The ways in which they show affection are nothing like the ways in which dogs show affection. They’re domesticated, they have four legs, but they are a completely different animal. In the words of T.S Eliot, sung back directly into the eyes of the audience beyond the fourth wall in Tom Hooper’s 2019 adaptation of Andrew Lloyd Webber’s 1981 musical, Cats, by one Dame Judi Dench, a cat is not a dog. The ways in which they show affection are more subtle. I’m not Jackson Galaxy, here to unpack the ways in which cat behaviour is nuanced and complex and actually not that difficult to get your head around once you stop expecting your cat to be a dog.
And maybe that’s why we post them so much. Maybe that’s why the internet loves cats in all their surrealism, their strange displays of emotion, their lack of concern for the laws of physics or any interest in human expectation. Maybe that is why people give them stupid voices and post tweets about them, or illustrate their lives and deaths. I stand in the garden with my enormous, stupid eight-year-old cat who my husband and I have been locked in a tiny house with and I think, eight years in human is almost fifty in cat. That is half of this animal’s life. As he leaps gracelessly onto the wall with all the composure of a wet plastic bag in an updraft, and walks off into the neighbour’s garden, I am certain that he won’t be more than an hour. He doesn’t wander. He’ll swan back in looking for ham and attention in no time.
A dark flicker of paranoia wonders can he get the coronavirus. At night, he lies at my feet, heavy and purring. He steps on my husband’s chest and face at the same time every night, around 4am. We adore him. His endless snowy belly. His mad eyes. The purring from him, a healing noise. As he disappears, I wonder if anyone else lets him into their house, does he keep a second family, or a third, as many cats are known to do.

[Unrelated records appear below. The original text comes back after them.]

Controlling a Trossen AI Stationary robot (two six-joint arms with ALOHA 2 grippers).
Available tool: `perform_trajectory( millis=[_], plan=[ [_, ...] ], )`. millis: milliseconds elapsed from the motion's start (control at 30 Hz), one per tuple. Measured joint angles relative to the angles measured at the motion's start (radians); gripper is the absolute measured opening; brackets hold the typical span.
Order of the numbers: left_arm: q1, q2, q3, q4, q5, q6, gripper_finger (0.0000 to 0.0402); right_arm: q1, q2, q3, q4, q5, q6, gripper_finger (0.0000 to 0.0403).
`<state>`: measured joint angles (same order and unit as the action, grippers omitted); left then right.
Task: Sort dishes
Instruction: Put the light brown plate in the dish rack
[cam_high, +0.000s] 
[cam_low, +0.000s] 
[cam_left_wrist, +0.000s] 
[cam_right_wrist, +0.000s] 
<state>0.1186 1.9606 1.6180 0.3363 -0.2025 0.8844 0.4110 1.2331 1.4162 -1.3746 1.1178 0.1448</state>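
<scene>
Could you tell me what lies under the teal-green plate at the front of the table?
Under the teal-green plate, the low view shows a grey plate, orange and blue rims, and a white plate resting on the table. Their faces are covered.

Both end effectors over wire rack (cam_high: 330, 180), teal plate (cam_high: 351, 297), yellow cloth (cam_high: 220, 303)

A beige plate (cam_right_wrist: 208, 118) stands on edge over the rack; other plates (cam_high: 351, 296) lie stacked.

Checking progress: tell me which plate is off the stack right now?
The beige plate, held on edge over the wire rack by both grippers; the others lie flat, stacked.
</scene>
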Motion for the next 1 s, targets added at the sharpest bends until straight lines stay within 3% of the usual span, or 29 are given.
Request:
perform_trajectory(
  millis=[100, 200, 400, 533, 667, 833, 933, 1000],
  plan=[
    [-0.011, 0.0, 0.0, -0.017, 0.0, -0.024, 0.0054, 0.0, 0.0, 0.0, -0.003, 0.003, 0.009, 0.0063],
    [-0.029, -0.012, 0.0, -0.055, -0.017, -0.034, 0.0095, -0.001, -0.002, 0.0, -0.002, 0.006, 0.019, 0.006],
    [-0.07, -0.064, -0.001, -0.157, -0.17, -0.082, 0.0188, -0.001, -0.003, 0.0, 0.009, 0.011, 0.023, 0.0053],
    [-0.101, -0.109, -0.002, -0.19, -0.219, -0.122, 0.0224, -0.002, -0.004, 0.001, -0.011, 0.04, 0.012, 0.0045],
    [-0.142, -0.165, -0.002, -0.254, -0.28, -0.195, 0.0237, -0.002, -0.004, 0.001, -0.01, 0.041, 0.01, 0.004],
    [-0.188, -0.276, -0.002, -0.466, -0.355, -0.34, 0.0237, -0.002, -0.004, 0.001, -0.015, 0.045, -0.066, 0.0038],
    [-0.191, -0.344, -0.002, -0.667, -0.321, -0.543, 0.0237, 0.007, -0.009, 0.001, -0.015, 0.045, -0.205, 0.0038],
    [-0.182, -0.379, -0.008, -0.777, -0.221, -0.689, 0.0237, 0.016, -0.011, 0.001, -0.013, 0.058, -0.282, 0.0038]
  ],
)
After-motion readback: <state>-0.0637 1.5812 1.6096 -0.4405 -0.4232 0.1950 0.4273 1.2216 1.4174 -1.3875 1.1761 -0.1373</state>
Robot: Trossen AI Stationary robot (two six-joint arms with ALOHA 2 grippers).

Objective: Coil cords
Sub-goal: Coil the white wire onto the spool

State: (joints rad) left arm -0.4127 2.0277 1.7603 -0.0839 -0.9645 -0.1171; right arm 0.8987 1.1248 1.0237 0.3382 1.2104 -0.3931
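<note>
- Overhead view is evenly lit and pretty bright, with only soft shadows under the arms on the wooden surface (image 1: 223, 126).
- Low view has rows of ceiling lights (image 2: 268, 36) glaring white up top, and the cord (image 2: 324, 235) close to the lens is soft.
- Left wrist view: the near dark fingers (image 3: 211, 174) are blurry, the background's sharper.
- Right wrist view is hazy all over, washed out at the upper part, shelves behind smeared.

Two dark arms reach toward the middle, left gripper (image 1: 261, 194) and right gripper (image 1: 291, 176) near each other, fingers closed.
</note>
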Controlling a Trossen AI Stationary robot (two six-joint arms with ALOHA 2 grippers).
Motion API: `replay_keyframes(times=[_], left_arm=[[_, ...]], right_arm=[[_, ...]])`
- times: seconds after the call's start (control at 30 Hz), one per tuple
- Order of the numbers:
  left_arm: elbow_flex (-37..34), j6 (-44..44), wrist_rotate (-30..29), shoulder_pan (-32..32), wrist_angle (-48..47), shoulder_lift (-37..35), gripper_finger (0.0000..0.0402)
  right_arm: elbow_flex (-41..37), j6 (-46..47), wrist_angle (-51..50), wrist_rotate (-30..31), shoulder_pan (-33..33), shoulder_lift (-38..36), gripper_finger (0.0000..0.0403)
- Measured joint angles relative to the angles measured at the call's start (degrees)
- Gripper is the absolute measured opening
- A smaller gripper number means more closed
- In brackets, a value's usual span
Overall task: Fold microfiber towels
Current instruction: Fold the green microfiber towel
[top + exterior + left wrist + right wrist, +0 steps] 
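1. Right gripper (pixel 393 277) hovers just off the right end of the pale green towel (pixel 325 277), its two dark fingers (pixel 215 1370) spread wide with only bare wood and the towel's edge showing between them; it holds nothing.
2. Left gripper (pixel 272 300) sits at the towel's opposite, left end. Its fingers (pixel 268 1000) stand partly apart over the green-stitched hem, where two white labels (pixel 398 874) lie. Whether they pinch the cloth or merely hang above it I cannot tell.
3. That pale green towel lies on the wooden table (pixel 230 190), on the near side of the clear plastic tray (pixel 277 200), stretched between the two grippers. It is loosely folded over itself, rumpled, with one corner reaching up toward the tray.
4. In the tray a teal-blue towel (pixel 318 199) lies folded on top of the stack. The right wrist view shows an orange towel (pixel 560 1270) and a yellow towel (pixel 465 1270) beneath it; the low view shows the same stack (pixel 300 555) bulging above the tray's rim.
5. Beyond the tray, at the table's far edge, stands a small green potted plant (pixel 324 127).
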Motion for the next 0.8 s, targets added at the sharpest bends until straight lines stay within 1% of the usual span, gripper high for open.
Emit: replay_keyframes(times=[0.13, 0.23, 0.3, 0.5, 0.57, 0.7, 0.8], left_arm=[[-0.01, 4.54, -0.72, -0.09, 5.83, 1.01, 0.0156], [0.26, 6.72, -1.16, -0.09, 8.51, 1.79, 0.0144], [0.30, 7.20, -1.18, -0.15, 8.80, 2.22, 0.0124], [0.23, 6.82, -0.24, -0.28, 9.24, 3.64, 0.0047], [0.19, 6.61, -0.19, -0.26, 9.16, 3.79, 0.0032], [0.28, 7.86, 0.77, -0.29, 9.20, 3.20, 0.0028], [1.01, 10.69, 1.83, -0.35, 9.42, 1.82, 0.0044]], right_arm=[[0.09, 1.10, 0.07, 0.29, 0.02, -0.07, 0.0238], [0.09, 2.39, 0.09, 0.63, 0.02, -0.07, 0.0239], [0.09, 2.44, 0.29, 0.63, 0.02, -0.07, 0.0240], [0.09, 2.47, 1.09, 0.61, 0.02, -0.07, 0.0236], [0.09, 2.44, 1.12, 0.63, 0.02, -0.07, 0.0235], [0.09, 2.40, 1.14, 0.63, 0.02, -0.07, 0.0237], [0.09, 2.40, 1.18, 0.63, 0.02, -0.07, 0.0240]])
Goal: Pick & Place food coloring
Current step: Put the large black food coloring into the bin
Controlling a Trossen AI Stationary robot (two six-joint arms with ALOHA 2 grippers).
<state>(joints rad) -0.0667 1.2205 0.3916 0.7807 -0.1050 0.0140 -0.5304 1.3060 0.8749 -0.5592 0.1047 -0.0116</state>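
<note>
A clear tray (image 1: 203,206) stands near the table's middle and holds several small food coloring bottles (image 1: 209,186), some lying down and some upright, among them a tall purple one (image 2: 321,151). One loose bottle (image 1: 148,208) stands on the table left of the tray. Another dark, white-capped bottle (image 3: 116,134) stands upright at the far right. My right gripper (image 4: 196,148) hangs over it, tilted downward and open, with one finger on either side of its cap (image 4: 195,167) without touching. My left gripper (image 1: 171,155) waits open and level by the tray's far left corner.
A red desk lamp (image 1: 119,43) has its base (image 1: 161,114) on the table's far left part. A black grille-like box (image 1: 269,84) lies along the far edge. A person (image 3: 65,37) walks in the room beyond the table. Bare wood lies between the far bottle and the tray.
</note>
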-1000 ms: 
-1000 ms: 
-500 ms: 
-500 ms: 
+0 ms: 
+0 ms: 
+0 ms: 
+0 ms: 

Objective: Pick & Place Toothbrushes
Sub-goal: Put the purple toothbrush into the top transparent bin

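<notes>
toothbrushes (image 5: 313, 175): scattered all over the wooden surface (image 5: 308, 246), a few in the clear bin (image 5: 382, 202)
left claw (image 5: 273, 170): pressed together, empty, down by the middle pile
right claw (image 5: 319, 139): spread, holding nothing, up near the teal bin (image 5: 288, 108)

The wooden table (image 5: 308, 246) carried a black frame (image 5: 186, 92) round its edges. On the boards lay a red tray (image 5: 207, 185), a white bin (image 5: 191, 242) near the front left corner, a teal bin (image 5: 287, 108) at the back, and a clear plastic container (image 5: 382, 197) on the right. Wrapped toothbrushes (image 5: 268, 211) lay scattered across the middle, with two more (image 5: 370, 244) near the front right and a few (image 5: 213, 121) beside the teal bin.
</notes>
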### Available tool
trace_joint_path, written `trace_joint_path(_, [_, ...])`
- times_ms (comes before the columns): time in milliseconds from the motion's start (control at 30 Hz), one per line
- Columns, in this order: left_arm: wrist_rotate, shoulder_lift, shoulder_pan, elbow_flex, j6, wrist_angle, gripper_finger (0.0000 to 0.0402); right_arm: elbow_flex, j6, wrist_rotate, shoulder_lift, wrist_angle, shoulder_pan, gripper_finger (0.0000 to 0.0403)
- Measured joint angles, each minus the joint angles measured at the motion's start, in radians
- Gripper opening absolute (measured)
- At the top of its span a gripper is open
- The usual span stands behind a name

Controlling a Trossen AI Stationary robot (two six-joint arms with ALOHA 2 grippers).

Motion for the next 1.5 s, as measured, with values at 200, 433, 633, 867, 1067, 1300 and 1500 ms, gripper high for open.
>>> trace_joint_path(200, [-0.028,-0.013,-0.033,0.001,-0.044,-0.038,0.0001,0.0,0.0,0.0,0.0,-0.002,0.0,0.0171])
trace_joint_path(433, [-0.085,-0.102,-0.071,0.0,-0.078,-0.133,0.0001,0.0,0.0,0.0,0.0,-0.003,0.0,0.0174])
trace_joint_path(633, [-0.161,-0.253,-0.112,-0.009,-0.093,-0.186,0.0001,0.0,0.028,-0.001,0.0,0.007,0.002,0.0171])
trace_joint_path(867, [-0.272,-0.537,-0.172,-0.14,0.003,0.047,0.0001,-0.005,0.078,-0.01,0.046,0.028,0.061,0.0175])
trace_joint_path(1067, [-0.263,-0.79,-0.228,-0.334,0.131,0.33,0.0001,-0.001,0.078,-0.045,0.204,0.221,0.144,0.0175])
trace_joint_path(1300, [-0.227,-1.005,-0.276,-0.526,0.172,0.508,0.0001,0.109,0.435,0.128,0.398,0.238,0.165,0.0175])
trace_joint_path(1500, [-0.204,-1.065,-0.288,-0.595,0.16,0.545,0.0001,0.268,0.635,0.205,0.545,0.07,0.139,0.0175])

The internet is Mo’s second family, though. A place in which I share him with others. His enormous eyes, his shapeless form, his very good paws. People print up stickers with his face on them. One or two have even drawn him. He’s their boy too. Just as Linney was my pal, as Maru was, as is Bone Bone. As is Yam, who sticks her tongue out a lot. Maybe in this way I am a person who has a lot of cats, in how I alleviate the dark pressure of the internet with spots of strange joy. As I write, Mo is beside me on the sofa, lying untidily all over my notebook. When he is finished there, he walks to the mantelpiece, soundlessly leaps up, and knocks every single book up there to the ground.